The intent of this technical report, is to find the exact numbers of both technologies, and to use them as a reference base in terms of job execution time -performance- and costs. Also, to evaluate SSDs and how they can function independently or together with traditional disks over commodity, entry level clusters for Hadoop. Along with the SSDs evaluation, we test impact of high-speed, low-latency networking such as InfiniBand, and compare it to its commodity counterpart, GigaBit Ethernet. Where we first evaluate the performance in terms of speedups; and second, the cost-effectiveness of each HW and SW combination. The final goal is to produce baseline numbers of expected performance of market-available consumer grade technologies. To later contrast them in our current research for future datacenter technologies. As well as to make the results publicly available for other researchers and Big Data practitioners. This study is part of the ALOJA project, an open research initiative from the Barcelona Supercomputing Center (BSC) to increase cost-efficiency and the general understanding of Big Data systems via automation and learning.

Organization

The report is organized as follows: Section 2 presents the ALOJA project in which this study is framed. Section 3, the technical specifcations of the cluster are provided. Followed by Section 4, which presents performance metrics, speedups and cost-effectiveness data covering different subsets of executions. In Section 5 we highlight the main results and observations from the benchmarks. Finally, in section 6 we make some final remarks and present the future lines for the project.

 

Figure 1: Main components and workflow in the ALOJA platform

 

The ALOJA Big Data benchmarking project

The ALOJA project [10] is an open initiative from the Barcelona Supercomputing Center (BSC) to explore and automate the characterization of costeffectiveness for Big Data deployments. BSC is a center with over 8 years of research expertise in Hadoop environments, which counts support from industrial partners in the area of Big Data technologies. ALOJA attempts to provide solutions to an every time more important problem for the Big Data community, which is the lack of understanding of what parameters, either SW or HW, determine the performance of Big Data workloads. Therefore the selected configuration determines the speed in which data is processed and returned, and most importantly, the hosting budget.

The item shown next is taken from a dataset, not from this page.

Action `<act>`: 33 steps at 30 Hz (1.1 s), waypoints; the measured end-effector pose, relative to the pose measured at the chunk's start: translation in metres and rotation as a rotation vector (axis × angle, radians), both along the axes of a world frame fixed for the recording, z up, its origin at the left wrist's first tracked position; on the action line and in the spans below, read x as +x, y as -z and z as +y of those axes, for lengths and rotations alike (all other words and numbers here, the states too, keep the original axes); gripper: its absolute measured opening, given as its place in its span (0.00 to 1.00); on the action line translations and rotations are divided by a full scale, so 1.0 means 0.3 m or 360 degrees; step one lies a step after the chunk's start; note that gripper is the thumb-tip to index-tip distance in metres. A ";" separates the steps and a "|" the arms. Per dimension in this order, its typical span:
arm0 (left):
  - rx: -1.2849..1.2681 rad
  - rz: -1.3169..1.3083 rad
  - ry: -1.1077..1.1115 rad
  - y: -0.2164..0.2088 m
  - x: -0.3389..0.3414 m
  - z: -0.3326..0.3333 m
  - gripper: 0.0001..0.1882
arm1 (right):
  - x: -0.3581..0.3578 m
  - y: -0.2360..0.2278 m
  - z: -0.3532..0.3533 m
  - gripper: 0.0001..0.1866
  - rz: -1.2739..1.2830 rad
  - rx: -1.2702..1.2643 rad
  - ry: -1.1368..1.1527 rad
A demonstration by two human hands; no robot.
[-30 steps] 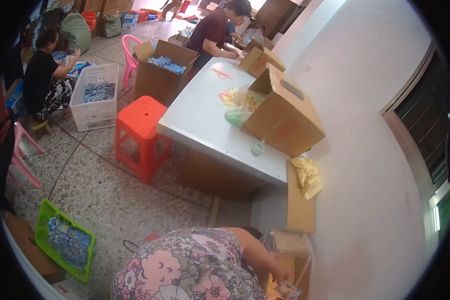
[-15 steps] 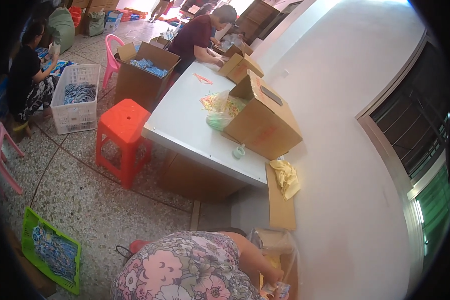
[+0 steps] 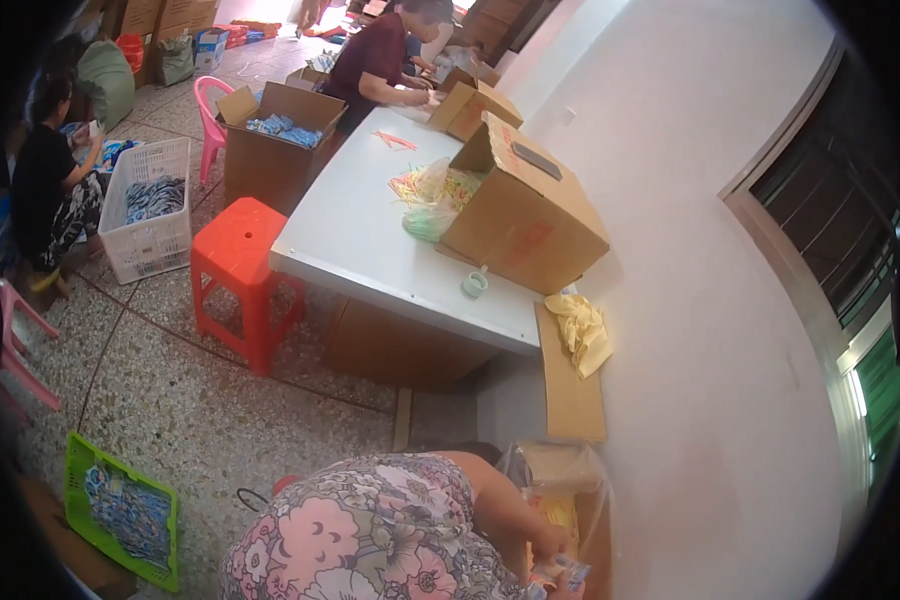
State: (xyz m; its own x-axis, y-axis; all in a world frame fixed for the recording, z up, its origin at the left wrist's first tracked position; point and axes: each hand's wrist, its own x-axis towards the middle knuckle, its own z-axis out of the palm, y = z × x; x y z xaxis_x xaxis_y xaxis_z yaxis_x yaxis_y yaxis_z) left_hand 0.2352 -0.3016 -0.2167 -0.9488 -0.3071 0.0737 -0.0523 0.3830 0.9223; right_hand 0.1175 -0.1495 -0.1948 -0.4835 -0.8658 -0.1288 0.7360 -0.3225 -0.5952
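Reaching step — right hand [image 3: 555, 570] down in the plastic-lined carton [image 3: 560, 490] by the wall, pinching small packets [image 3: 568, 572]; left hand hidden. Next: lift clear without snagging the liner.

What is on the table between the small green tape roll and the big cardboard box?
Nothing: in the head view the white table is bare between the tape roll and the cardboard box.

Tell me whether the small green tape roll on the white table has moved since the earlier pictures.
No. The tape roll sits in the same spot beside the big cardboard box, near the table's front edge; only the camera shifted.
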 end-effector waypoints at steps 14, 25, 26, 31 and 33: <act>0.0153 -0.0323 0.0419 -0.221 0.145 -0.110 0.16 | 0.223 -0.240 0.387 0.15 0.1917 0.1134 0.0720; 0.0291 -0.0306 0.0247 -0.135 0.052 -0.221 0.13 | 0.031 -0.214 1.239 0.16 0.1694 0.2197 0.1808; 0.0201 -0.0313 0.0250 -0.130 0.033 -0.219 0.13 | -0.004 -0.193 1.296 0.17 0.1757 0.2213 0.1759; -0.0148 -0.0264 0.0326 -0.075 -0.061 -0.237 0.12 | -0.040 -0.029 1.443 0.26 0.2239 0.3010 0.1631; -0.0441 -0.0166 0.0405 -0.065 -0.066 -0.237 0.13 | -0.019 -0.108 1.372 0.26 0.2433 0.3186 0.1609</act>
State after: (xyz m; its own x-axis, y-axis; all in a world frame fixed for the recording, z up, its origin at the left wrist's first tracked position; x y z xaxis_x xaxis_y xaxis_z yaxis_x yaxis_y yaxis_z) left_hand 0.2154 -0.3726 -0.1971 -0.9989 -0.0429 0.0197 -0.0118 0.6298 0.7766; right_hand 0.1119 0.2622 -0.1624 -0.8455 0.0451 0.5320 -0.0376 0.9889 -0.1436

Additionally, as open-source frameworks i.e., Hadoop and Spark become more common, they can be found in a diversity of operational environments. Comprising from low-end commodity clusters, low-powered micro-servers, to high-end data appliances, including all types of Cloud-based solutions at scale i.e., IaaS and PaaS. Where due to the large number of software configuration options |more than 100 interrelated parameters [4, 5, 6], and the increasing number of deployment types optimizing the performance of Big Data systems requires extensive manual benchmarking [5, 8]. For these reasons, as well as the lack of automation tools for Big Data had led us to build progressively, an automated benchmarking platform to deal with defining cluster setups, server deployment, defining benchmarking execution plans, orchestration of configuration, and data management of results.

The ALOJA platform is further composed of open-source tools to achieve an automated benchmarking of Big Data deployments. These tools are used by researchers testing new features and algorithms, or by practitioners needing either to privately test their own system and application, or to improve benchmark results. The 3 main components are: Big Data benchmarking scripts, that deploy servers and execute benchmarks; the online repository; and Web Analytics tools, that feed each other in a continuous loop as benchmark are executed as shown in Figure 1.

Benchmarking methodology

Due to the large number of configuration options that have an effect on Hadoop's performance, this study makes use of the ALOJA platform to manage and update cluster configuration, orchestrate benchmark execution and data collection. In order to automate the process of testing over 1,000 benchmark runs with different settings. As well as to automate the evaluation of the results through the online analytic tools [1], following the work ow previously presented in Figure 1.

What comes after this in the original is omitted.